>>>>>
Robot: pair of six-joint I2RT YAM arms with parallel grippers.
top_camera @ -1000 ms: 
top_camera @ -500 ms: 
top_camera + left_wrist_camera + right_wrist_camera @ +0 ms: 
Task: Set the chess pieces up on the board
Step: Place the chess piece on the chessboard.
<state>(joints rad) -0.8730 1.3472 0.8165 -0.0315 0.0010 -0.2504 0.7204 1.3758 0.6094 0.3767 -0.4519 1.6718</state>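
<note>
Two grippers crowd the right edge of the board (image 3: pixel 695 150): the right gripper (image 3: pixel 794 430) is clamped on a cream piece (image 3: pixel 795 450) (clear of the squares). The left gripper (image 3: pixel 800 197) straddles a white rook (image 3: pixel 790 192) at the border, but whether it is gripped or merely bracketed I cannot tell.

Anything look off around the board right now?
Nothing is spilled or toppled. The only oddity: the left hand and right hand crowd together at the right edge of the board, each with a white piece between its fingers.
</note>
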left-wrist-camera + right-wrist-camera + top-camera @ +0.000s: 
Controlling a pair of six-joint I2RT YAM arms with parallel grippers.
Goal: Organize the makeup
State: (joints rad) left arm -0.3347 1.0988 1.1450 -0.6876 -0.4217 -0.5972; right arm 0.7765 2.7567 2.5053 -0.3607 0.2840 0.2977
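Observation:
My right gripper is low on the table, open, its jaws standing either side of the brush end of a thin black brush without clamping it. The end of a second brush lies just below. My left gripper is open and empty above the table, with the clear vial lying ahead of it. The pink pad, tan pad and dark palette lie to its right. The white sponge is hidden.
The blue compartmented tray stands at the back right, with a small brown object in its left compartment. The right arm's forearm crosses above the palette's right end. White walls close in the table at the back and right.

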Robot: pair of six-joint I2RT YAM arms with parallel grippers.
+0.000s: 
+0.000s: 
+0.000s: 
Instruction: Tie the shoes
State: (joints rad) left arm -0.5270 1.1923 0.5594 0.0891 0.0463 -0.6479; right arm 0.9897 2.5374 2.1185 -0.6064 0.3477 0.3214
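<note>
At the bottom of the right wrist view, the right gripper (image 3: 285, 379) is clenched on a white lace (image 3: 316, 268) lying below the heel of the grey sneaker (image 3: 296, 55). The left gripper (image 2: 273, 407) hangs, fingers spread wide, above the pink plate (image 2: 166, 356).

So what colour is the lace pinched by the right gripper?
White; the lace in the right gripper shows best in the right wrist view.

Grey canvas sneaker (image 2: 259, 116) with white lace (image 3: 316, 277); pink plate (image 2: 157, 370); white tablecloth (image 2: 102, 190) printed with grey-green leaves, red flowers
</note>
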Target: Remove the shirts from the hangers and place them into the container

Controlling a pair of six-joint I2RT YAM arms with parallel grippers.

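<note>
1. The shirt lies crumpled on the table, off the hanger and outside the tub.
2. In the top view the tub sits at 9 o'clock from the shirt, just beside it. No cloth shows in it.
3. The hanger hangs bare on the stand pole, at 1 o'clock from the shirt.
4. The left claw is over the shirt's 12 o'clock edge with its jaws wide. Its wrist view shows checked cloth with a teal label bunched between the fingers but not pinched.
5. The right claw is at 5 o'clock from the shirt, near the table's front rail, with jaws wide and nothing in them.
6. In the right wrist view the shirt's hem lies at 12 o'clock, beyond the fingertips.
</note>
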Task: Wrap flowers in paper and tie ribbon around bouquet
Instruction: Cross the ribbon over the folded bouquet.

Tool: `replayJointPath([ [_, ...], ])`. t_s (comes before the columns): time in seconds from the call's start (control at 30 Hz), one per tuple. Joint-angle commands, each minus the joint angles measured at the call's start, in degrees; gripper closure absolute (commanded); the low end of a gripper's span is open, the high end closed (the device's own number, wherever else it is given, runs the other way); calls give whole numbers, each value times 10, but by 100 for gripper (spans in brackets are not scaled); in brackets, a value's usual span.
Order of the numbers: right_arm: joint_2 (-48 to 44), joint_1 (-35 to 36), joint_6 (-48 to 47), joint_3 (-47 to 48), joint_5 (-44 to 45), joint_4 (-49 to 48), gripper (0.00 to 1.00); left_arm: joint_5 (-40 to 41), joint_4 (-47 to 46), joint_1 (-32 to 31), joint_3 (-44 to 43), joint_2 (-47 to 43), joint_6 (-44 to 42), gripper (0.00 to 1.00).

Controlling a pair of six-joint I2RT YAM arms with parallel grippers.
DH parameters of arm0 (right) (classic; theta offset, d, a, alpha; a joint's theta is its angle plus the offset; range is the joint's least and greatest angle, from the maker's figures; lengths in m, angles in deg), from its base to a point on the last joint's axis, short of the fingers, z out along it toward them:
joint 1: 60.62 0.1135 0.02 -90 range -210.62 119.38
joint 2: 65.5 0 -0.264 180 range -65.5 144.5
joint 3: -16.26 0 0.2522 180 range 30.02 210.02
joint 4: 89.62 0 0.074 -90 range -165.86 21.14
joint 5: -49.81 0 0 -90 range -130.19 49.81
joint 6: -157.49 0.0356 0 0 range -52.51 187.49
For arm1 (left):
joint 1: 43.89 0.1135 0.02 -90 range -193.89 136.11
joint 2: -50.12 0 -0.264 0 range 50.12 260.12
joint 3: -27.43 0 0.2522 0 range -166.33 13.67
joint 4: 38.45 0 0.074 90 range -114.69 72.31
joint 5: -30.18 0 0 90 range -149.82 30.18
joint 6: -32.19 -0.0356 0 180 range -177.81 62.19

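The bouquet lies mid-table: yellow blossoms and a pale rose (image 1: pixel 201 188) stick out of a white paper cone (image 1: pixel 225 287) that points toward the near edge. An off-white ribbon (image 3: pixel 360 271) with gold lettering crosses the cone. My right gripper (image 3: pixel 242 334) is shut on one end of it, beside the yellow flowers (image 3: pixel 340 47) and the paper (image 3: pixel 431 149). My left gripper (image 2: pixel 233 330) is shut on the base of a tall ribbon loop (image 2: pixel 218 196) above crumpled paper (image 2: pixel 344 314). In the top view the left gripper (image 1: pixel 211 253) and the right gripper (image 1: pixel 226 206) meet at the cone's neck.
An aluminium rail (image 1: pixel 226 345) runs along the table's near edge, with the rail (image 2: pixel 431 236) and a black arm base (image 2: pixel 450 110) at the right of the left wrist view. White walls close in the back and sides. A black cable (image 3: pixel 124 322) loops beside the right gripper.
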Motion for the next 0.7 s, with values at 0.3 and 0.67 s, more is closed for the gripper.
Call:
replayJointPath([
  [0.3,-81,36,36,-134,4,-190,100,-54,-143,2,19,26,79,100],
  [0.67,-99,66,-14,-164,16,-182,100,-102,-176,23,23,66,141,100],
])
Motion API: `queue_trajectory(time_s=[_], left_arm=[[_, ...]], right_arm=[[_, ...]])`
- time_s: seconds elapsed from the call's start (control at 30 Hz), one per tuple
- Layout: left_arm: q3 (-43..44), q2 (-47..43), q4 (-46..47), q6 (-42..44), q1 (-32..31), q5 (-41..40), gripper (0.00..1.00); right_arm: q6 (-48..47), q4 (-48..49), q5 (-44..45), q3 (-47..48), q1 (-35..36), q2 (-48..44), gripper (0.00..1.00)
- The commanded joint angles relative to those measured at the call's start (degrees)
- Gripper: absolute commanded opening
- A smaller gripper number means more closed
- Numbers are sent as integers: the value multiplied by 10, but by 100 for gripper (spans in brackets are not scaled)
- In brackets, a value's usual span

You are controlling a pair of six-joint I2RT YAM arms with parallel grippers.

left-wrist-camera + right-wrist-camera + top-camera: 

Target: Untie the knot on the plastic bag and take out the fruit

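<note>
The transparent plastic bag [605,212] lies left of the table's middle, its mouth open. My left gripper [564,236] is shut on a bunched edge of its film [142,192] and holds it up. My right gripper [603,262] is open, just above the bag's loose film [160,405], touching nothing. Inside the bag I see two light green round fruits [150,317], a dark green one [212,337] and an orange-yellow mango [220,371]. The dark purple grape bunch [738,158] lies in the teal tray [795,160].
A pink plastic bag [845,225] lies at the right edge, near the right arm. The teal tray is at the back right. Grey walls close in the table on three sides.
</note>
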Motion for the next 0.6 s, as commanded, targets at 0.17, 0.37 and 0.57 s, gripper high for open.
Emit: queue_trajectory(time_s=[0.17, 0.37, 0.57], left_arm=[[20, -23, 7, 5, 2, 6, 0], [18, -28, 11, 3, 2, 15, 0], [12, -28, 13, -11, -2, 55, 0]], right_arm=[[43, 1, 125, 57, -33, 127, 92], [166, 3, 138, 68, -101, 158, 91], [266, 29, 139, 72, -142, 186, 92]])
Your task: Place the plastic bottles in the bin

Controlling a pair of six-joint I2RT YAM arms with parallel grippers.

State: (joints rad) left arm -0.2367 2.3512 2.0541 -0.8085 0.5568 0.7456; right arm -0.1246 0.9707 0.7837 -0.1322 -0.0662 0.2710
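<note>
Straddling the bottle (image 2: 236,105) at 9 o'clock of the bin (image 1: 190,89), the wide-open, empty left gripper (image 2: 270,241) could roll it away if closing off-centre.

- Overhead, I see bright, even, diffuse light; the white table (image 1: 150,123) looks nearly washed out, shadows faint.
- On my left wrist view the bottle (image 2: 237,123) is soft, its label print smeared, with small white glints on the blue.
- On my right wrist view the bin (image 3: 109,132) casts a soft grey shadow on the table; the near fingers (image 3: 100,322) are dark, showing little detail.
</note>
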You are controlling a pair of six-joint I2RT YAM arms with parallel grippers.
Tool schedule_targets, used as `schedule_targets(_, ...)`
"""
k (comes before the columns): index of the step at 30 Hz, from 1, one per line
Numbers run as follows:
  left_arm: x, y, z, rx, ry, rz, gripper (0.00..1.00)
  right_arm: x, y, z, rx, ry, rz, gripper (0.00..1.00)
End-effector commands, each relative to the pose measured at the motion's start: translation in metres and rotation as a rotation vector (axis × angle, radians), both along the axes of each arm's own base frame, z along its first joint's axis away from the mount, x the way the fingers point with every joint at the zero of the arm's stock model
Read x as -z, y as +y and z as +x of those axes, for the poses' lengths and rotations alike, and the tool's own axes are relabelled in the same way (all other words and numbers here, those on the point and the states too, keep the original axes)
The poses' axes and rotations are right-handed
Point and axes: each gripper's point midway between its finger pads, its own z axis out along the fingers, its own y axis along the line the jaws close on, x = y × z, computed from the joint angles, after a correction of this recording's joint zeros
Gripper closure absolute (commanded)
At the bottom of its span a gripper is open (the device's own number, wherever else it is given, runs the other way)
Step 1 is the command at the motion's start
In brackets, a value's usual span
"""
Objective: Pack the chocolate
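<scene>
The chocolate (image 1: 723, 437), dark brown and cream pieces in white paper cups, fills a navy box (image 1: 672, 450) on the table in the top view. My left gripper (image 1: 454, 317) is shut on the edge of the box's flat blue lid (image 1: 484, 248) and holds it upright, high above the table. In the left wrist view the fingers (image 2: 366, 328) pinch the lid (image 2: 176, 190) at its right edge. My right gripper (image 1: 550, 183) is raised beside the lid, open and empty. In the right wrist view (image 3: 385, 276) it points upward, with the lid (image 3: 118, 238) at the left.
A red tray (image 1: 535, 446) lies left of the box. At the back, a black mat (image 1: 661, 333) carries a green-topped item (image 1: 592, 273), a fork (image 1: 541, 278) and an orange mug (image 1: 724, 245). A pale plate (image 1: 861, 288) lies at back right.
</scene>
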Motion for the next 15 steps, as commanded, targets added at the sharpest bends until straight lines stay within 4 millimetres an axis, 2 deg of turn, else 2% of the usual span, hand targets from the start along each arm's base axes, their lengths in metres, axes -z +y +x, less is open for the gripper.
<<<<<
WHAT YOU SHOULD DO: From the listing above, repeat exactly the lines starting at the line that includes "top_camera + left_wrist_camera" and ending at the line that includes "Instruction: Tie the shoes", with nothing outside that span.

TASK ANSWER:
top_camera + left_wrist_camera + right_wrist_camera @ +0 ms: 
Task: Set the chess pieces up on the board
Step: Place the chess piece on the chessboard.
<state>(joints rad) -0.8730 1.3472 0.8165 -0.0315 0.0010 -0.2504 0.7204 1.3758 0.6094 0.3767 -0.4519 1.6718</state>
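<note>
Two grippers crowd the right edge of the board (image 3: pixel 695 150): the right gripper (image 3: pixel 794 430) is clamped on a cream piece (image 3: pixel 795 450) (clear of the squares). The left gripper (image 3: pixel 800 197) straddles a white rook (image 3: pixel 790 192) at the border, but whether it is gripped or merely bracketed I cannot tell.

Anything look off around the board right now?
Nothing is spilled or toppled. The only oddity: the left hand and right hand crowd together at the right edge of the board, each with a white piece between its fingers.
</note>
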left-wrist-camera + right-wrist-camera + top-camera @ +0.000s: 
Controlling a pair of six-joint I2RT YAM arms with parallel grippers.
Goal: Organize the makeup
State: (joints rad) left arm -0.3347 1.0988 1.1450 -0.6876 -0.4217 -0.5972; right arm 0.7765 2.7567 2.5053 -0.3607 0.2840 0.2977
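Observation:
My right gripper is low on the table, open, its jaws standing either side of the brush end of a thin black brush without clamping it. The end of a second brush lies just below. My left gripper is open and empty above the table, with the clear vial lying ahead of it. The pink pad, tan pad and dark palette lie to its right. The white sponge is hidden.
The blue compartmented tray stands at the back right, with a small brown object in its left compartment. The right arm's forearm crosses above the palette's right end. White walls close in the table at the back and right.
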
Robot: pair of six-joint I2RT YAM arms with parallel grippers.
+0.000s: 
+0.000s: 
+0.000s: 
Instruction: Tie the shoes

There is no more to the output, and the exercise is done.